Ukraine is an instrument to achieve that end. Earlier, the Russian intervention in 2015 in Syria was to reassert Russia’s role in West Asia. What looked like a dangerous gamble then has worked out quite nicely for Russia as the Islamic State was dismantled and the Bashar al-Assad regime in Damascus stabilised. Russia’s meddling in Ukraine began after a pro-Russia regime was displaced in 2014.
Even more bothersome to Russia was the possibility of a functioning democracy taking root, as it did in most nations liberated from Russia’s yoke. Mr Putin would hardly desire such an example flourishing on Russia’s borders. If anything, the popular uprising in Kazakhstan, put down by Russian security forces invited by the tottering regime, would have rattled Mr Putin. The election of US President Donald Trump in 2016 was preceded by serious allegations of Russian interference in the US electoral process in 2015. Simultaneously, the two Minsk agreements were signed in 2014 and 2015. Ukraine figured prominently in President Trump’s impeachment proceedings.
The current standoff entered an escalatory phase last week when US President Joe Biden claimed that a Russian military attack on Ukraine was imminent. Earlier, on February 4, alongside the Winter Olympics inauguration, Mr Putin and Chinese President Xi Jinping met. In a joint statement, their “friendship” is described as leaving “no forbidden areas of cooperation”. A bilateral agreement on oil and gas was augmented.
Even more tellingly while Russia endorsed Chinese opposition to Taiwanese independence, China decried Nato’s eastward expansion. With this strategic convergence complete, Mr Putin signalled the ability to defy Western economic sanctions. Thus, he ratcheted up the military pressure on Ukraine, while continuing to talk to Western leaders and keeping the dialogue open.

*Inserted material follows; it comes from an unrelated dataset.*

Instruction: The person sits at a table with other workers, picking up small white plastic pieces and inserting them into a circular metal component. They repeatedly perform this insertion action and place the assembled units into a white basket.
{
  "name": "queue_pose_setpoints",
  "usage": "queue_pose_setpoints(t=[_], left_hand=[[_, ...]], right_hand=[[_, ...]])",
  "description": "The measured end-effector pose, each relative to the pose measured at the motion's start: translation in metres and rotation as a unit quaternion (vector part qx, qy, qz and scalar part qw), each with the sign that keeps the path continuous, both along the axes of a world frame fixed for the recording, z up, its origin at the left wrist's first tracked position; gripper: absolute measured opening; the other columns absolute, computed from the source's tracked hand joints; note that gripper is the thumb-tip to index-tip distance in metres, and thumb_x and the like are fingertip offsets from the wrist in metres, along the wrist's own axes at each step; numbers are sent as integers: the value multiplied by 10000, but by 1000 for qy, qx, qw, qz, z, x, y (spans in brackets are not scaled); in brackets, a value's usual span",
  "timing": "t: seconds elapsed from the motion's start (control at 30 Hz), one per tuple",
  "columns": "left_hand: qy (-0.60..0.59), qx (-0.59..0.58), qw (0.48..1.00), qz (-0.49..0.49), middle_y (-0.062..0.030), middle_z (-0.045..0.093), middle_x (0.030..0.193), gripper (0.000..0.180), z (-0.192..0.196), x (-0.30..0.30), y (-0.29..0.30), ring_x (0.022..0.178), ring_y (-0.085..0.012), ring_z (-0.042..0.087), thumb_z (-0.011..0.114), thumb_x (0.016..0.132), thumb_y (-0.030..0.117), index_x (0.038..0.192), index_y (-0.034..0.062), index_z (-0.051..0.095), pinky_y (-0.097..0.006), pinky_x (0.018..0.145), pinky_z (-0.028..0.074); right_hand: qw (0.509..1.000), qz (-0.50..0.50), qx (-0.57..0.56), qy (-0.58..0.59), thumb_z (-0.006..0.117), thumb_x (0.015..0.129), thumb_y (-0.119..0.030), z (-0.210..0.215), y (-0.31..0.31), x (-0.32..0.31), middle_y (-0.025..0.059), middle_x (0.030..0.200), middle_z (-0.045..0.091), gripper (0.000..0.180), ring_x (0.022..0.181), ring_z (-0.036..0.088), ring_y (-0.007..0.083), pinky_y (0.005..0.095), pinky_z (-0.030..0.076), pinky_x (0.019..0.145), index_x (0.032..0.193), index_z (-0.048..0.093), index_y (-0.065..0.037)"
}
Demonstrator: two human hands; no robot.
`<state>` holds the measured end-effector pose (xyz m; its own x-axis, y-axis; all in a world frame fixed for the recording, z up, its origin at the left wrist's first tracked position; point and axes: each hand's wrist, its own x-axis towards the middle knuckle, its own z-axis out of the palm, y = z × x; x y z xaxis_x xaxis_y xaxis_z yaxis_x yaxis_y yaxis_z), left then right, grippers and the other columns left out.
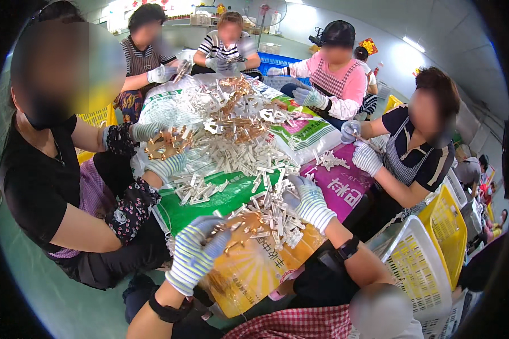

President Biden, meanwhile, managed to get the European leaders more aligned to the approach that any Russian attempt to breach Ukrainian sovereignty would be met with strong European sanctions. Germany hinted that it may even discard the almost-ready Nord Stream II Russian pipeline, owned by Gazprom. The US is suggesting that even secondary sanctions may be imposed on countries assisting the primary target.
While Ukrainian President Voldomyer Zelentsky sought, at the Munich Security Summit, a timetable to join Nato, Russia decided to leave in Belarus its 30,000 troops sent there for a military exercise. Diplomacy still has a narrow window. The two Minsk agreements of 2014-15 provide a path to de-escalation. Its 13 points weave together steps towards restoration of Ukrainian sovereignty over the Donbas region, Russia’s withdrawal of its irregular forces, greater devolution of powers to that region, etc. The problem is how to choreograph those steps.
Moreover, if Mr Putin is seeking a new European security order in which Russia’s veto is embedded, then risky military blackmail is hardly the right path. The Russian threats will only enhance cohesion on the Nato side.
Some analysts are suggesting a “reverse China” strategy. This implies that while 50 years ago US President Richard Nixon had engaged China to isolate the Soviet Union, it now needs to wean Russia from China. This assumes that the primary threat to the US is from China. But this can succeed only if Russian insecurity can be successfully handled.
For Indian diplomacy, a Russian attack will present a challenge as remaining silent would seriously upset its American and European partners. India has dithered over extracting many thousand Indian students from a possible war zone. Russia and Ukraine are two big wheat exporting nations. Interrupted global supplies will cause prices to rise and human distress. Thus, Ukraine needs urgent de-escalation.